PARP inhibitors have become an important part of the arsenal for treating cancers caused by BRCA mutations — including breast cancer. Recently, clinical trials have begun looking at the combination of PARP inhibitors and immune checkpoint inhibitors in breast cancer, with the goal of making treatment more effective and longer lasting.

Now research led by scientists from Dana-Farber/Brigham and Women’s Cancer Center has found that adding another class of therapies — drugs that target tumor-associated macrophages — may also boost the ability of PARP inhibitors to bring these tumors under control. This work, done in models of breast cancer in mice, was published in December 2020 in Nature Cancer.

“PARP inhibitors offer many patients the opportunity for great antitumor responses,” said Jennifer Guerriero, PhD, lead investigator for breast surgery at the Brigham, director of the Dana-Farber Breast Tumor Immunology Laboratory and senior author of the paper. “But most patients eventually relapse, and unfortunately there aren’t many options at that point. One of the goals of this work is to find ways to overcome resistance to PARP inhibitors.”

Targeting a Natural Repair Mechanism

Efforts in this area are possible thanks in part to funding from a National Institutes of Health’s Specialized Program of Research Excellence grant. “We’ve focused quite a bit on trying to understand the immune mechanisms that might enhance responses to PARP inhibitors,” Dr. Guerriero said.

A study published in Cancer Discovery in 2019 by Dr. Guerriero and Geoffrey Shapiro, MD, PhD, director of Dana-Farber’s Early Drug Development Center and clinical director of Dana-Farber’s Center for DNA Damage and Repair, found that one way PARP inhibitors work is by activating programs that lead to the recruitment of CD8+ T cells. The latest efforts further built on the approach of enlisting the immune system to make PARP inhibitors more effective.

The major focus of Dr. Guerriero’s lab is the role of macrophages in the tumor microenvironment. “The job of the macrophage is to repair damaged tissue,” she said. “When they get to a tumor and sense that there’s no oxygen, they get to work repairing the tumor.

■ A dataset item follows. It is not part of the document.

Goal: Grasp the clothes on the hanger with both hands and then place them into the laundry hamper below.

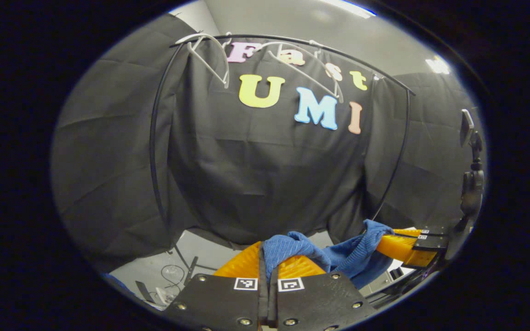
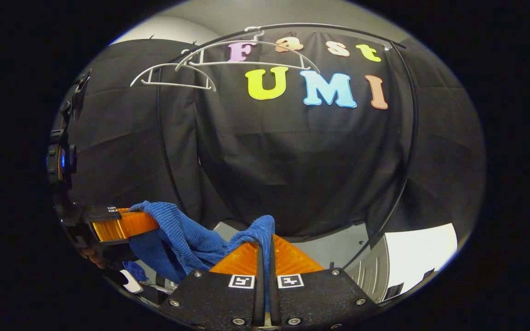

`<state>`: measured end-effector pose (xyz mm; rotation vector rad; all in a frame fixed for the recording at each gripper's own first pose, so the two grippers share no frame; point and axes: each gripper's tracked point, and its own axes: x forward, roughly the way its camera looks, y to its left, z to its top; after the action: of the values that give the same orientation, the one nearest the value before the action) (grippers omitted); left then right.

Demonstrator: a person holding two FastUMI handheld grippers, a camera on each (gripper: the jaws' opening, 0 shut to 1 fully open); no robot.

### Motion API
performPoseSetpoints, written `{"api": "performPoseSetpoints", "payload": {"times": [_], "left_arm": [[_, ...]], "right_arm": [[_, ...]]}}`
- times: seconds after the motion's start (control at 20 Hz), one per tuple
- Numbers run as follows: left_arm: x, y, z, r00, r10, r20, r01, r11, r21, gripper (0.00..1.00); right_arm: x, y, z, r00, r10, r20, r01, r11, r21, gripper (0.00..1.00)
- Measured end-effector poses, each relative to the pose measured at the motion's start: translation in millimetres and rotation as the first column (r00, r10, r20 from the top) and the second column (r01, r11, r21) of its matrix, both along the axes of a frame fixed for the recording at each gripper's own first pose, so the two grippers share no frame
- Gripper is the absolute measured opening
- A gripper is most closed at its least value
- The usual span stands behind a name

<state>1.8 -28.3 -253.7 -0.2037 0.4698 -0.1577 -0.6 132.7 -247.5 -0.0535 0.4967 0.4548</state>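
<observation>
- The left tongs (image 1: 268, 266) were clenched on a fold of the blue ribbed knit garment (image 1: 292, 250); in the left gripper view the cloth rose from between the two nearly meeting fingers at 6 o'clock.
- The right tongs (image 2: 265, 257) were likewise clenched on the same garment (image 2: 187, 234), with a pinch of cloth standing up from the closed fingers at 6 o'clock in the right gripper view.
- The garment hung as a slack band between the two tongs, clear of the hangers. Its long axis ran from one pair of tongs to the other, roughly level, sagging in the middle.
- In the left gripper view the right tongs (image 1: 405, 248) lay toward 4 o'clock; in the right gripper view the left tongs (image 2: 122, 225) lay toward 8 o'clock. Both hands were equally engaged with the load.
- Two bare white plastic hangers (image 2: 246, 57) hung from the black curved rail (image 2: 329, 26) at 12 o'clock, well above the tongs.
- The laundry hamper could not be identified. Judged from the task, the coming move was a joint descent, both tongs kept level, toward the hamper below.
</observation>
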Motion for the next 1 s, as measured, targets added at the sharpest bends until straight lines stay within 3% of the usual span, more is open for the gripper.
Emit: {"api": "performPoseSetpoints", "payload": {"times": [0.15,0.2,0.25,0.4,0.75,0.8,0.95,1.0], "left_arm": [[-13,3,-36,0.998,-0.003,-0.07,0.006,0.999,0.041,0.01],[-17,4,-48,0.995,-0.004,-0.095,0.009,0.998,0.057,0.05],[-20,5,-58,0.993,-0.008,-0.116,0.015,0.998,0.068,0.01],[-27,4,-88,0.985,-0.011,-0.175,0.028,0.995,0.095,0.01],[-45,5,-121,0.962,-0.029,-0.273,0.072,0.986,0.15,0.07],[-48,6,-126,0.959,-0.024,-0.282,0.07,0.986,0.155,0.11],[-53,12,-133,0.956,-0.009,-0.292,0.06,0.984,0.167,0.62],[-55,16,-133,0.957,-0.002,-0.291,0.054,0.984,0.171,0.79]], "right_arm": [[-6,-7,-26,0.999,-0.005,-0.044,0.003,0.999,-0.041,0.04],[-9,-9,-34,0.998,-0.006,-0.059,0.003,0.999,-0.053,0.04],[-11,-12,-41,0.997,-0.006,-0.075,0.002,0.998,-0.063,0.04],[-15,-15,-62,0.993,-0.01,-0.116,-0.001,0.995,-0.097,0.06],[-33,-17,-96,0.977,-0.009,-0.212,-0.023,0.989,-0.149,0.13],[-36,-17,-102,0.975,-0.009,-0.22,-0.026,0.988,-0.155,0.17],[-45,-20,-110,0.971,-0.02,-0.237,-0.023,0.984,-0.179,0.38],[-51,-23,-113,0.969,-0.028,-0.244,-0.019,0.982,-0.188,0.52]]}}
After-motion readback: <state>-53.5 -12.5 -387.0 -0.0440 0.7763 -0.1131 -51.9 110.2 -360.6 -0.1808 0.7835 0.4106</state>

Of course, this is not good for the patient.”

In the new study, investigators added a drug to target this behavior: Along with the PARP inhibitor olaparib, the animals were given antibodies to macrophage colony-stimulating factor 1 receptor (CSF1R). The animals used in the trial were a mouse model of triple-negative breast cancer with a mutation in BRCA1.

Drug Combinations Show Promise for New Treatments

In the paper, the researchers reported that the antibodies significantly enhanced both innate and adaptive antitumor immunity and extended survival in the mice. Further investigation revealed that CD8+ T cells mediated this effect.

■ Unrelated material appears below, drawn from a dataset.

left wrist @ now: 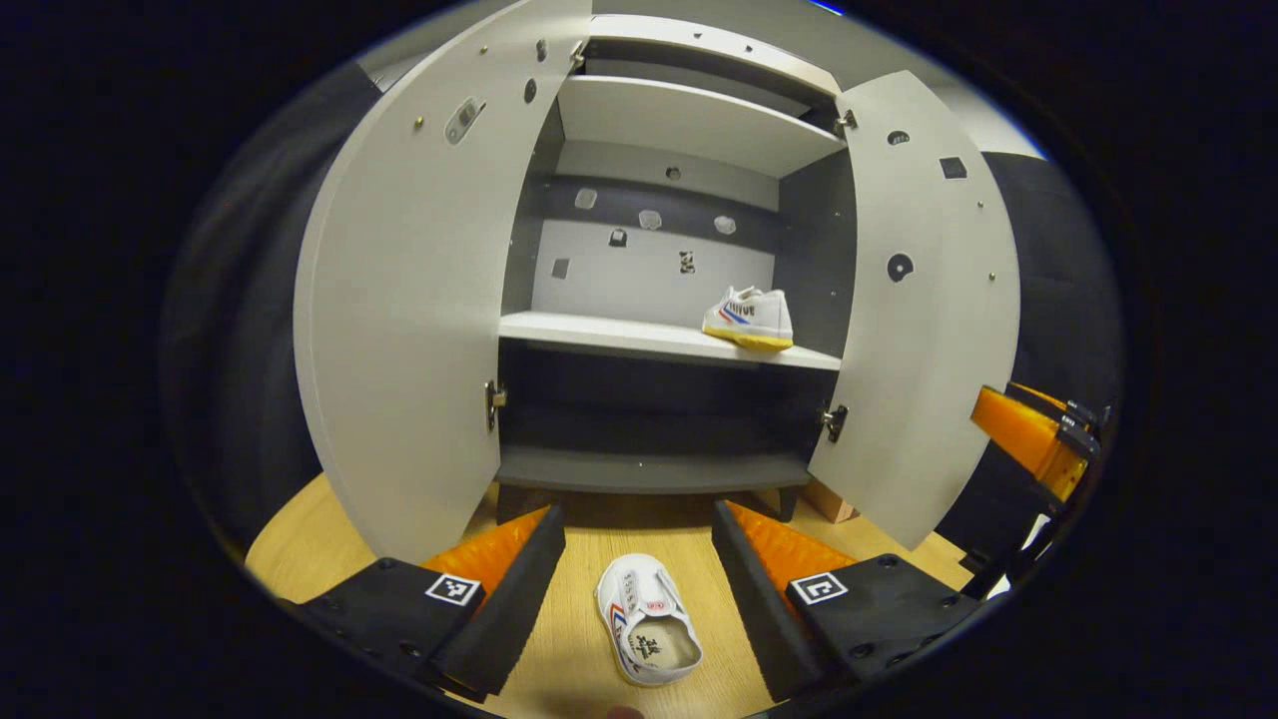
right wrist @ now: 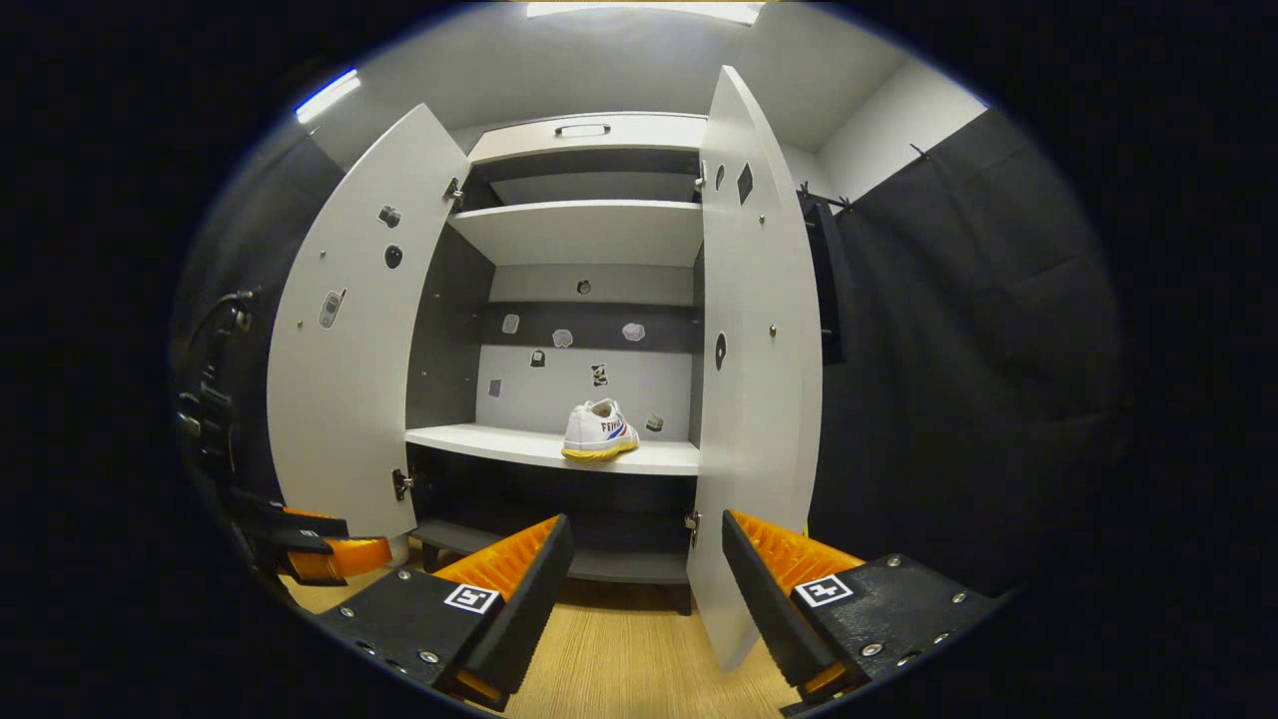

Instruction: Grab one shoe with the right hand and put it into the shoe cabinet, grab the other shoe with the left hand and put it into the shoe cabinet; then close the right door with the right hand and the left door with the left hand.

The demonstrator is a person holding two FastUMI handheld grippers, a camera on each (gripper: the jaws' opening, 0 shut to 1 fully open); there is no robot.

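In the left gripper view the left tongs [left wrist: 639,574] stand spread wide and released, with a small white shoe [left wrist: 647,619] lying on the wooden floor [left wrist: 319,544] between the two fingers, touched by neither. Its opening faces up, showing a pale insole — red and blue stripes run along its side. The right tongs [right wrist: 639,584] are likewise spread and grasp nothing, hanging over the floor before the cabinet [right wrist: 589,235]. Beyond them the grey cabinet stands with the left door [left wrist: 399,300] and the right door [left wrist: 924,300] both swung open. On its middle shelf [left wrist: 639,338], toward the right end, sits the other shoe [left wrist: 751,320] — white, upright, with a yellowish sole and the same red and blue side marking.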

“In partnership with clinicians in the Breast Oncology Program at Brigham and Women’s Hospital and Dana-Farber Cancer Institute, we are working to move this combination into the clinic,” Dr. Guerriero said.

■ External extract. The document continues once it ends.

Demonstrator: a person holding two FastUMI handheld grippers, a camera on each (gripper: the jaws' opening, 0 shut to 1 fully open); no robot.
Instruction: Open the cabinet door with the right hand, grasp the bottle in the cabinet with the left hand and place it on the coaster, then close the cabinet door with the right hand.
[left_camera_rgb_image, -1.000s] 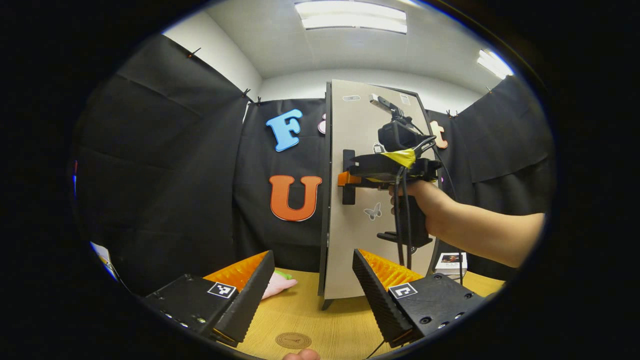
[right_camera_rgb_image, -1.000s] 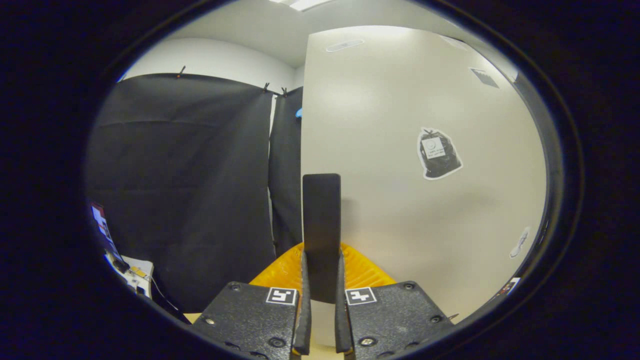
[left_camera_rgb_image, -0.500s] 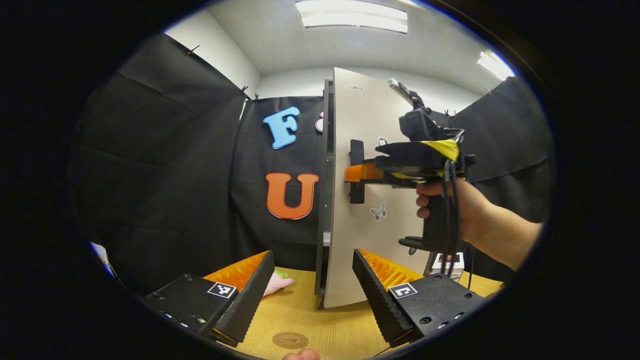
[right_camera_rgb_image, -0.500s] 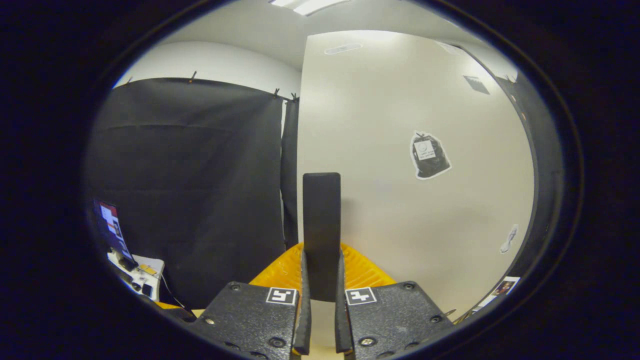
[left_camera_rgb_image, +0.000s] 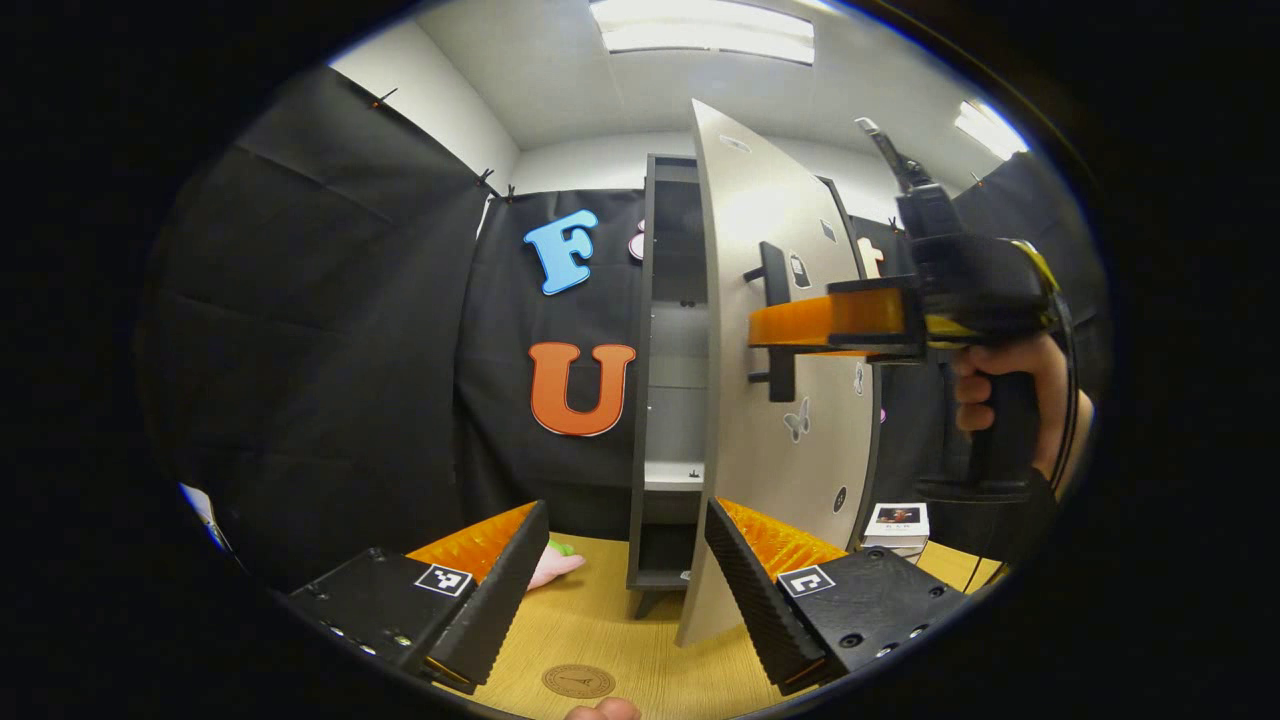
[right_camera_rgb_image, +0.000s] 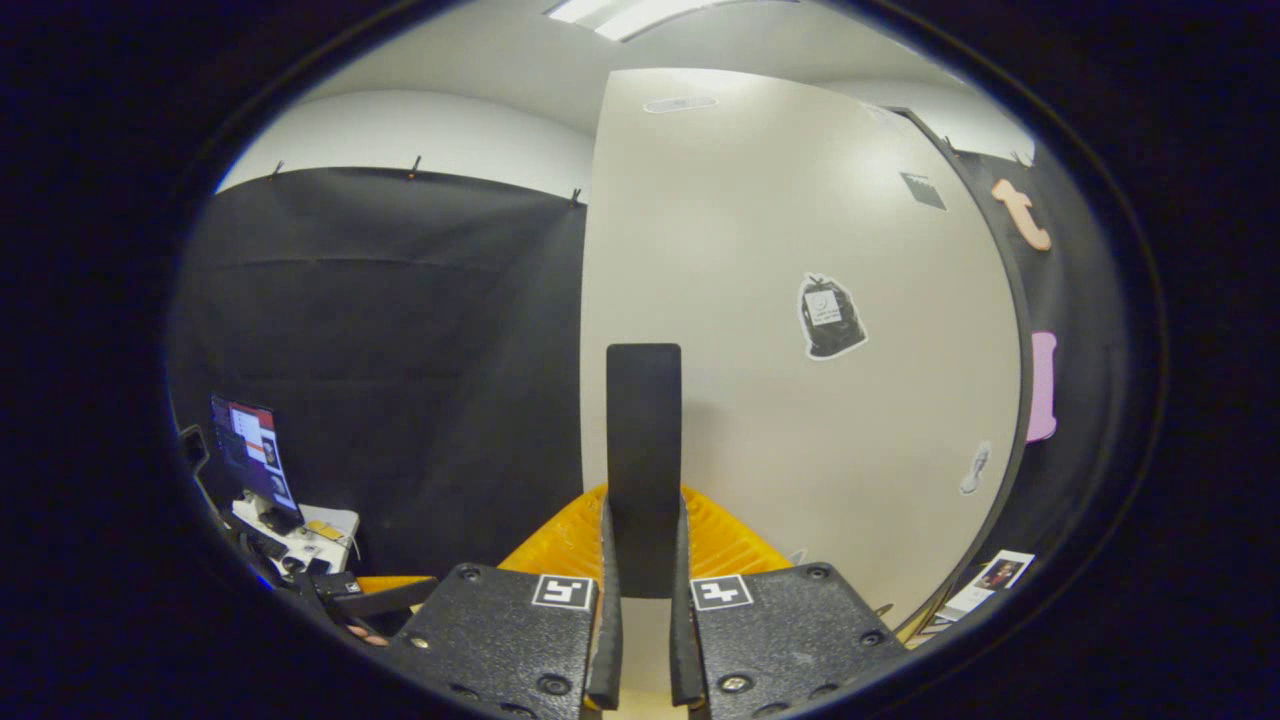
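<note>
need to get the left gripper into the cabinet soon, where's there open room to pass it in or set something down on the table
A gap stands between the cabinet frame and the swung door. Bare table lies ahead of the left gripper, around the coaster. Crowded right of the door: the right gripper clamps the handle.

Cabinet door (left_camera_rgb_image: 760, 330): smooth pale panel, satin sheen under the ceiling lights, with paper-like stickers; handle (right_camera_rgb_image: 643, 450) matt dark plastic. Surface (left_camera_rgb_image: 610, 630): light wood grain, matt; coaster (left_camera_rgb_image: 578, 681) dull brown, embossed. Left gripper (left_camera_rgb_image: 617, 565) fingers (left_camera_rgb_image: 745, 575): ribbed, matt, rubbery texture
</note>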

The drug that targets CSF1R, pexidartinib, has been approved by the U.S. Food and Drug Administration for the treatment of tenosynovial giant cell tumor but has shown limited efficacy for other types of cancer. “We know that it’s well-tolerated and safe,” Dr. Guerriero continued, adding that she believes its efficacy has been limited so far because it has not been tested in this sort of combination.

Dr. Guerriero credited many of her colleagues for assisting in this research, including Dr. Shapiro; first author Anita Mehta, PhD, a postdoctoral fellow in her lab; and Elizabeth Ann Mittendorf, MD, PhD, a breast surgeon at the Brigham. Imaging of the tissue samples was enabled thanks to technology developed by Peter Sorger, PhD, of Harvard Medical School. Dr. Guerriero explained that strong working relationships across the cancer center have helped bring together expertise in lab research, clinical care, and imaging technology.

“This work was possible because of this wonderful collaboration,” she concluded. “It took multiple hands to help push this research forward.”